= Mount Brilliant =

Mount Brilliant was an 18th-century plantation located west of Stone Horse Creek in northern Hanover County, Virginia, United States. The house was a story-and-a-half frame structure with dormer windows, built in the English tradition. It stood on one of the highest points in Hanover County, with pine and oak forests nearby. About a quarter of a mile from the main house stands a building that is likely enslaved people's quarters. The residence has been torn down and the land is now a cultivated field.

==History==
Mount Brilliant was first owned by John Henry, the father of Patrick Henry and William Henry, both of whom resided at Mount Brilliant. After many years of ownership, the Henry family began referring to the property as "The Retreat." John Henry is believed to have been buried at the cemetery there.
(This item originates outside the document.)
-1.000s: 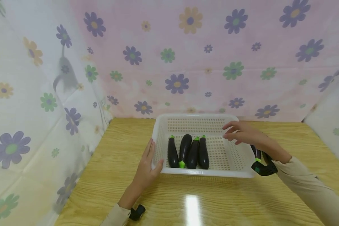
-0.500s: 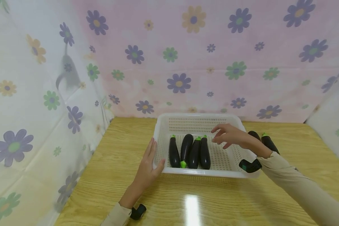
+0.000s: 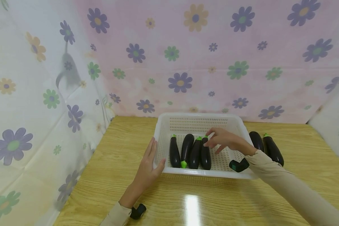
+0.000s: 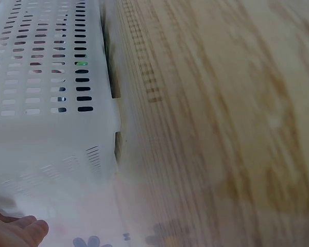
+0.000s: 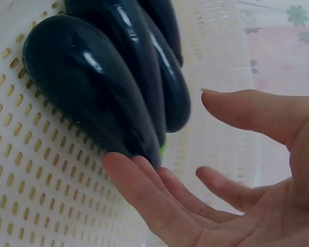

It was owned by Robert Carter Nicholas Sr. (1728—1780) until his death, then his wife Anne Cary Nicholas and their children occupied Mount Brilliant. Nicholas was buried at the small cemetery there. During the Yorktown Campaign of the Revolutionary War, it was the headquarters of General Charles Earl Cornwallis and his officers in early June 1781. Troops destroyed or took provisions from the plantation, including hay, livestock, orchards, fences, and the barn. They also took other valuable items. Provisions were consumed by the soldiers and runaway slaves who had joined the army.

On 17 April 1985, the cemetery on the old Mount Brilliant property was marked with a historical marker due to the gravesite of John Henry.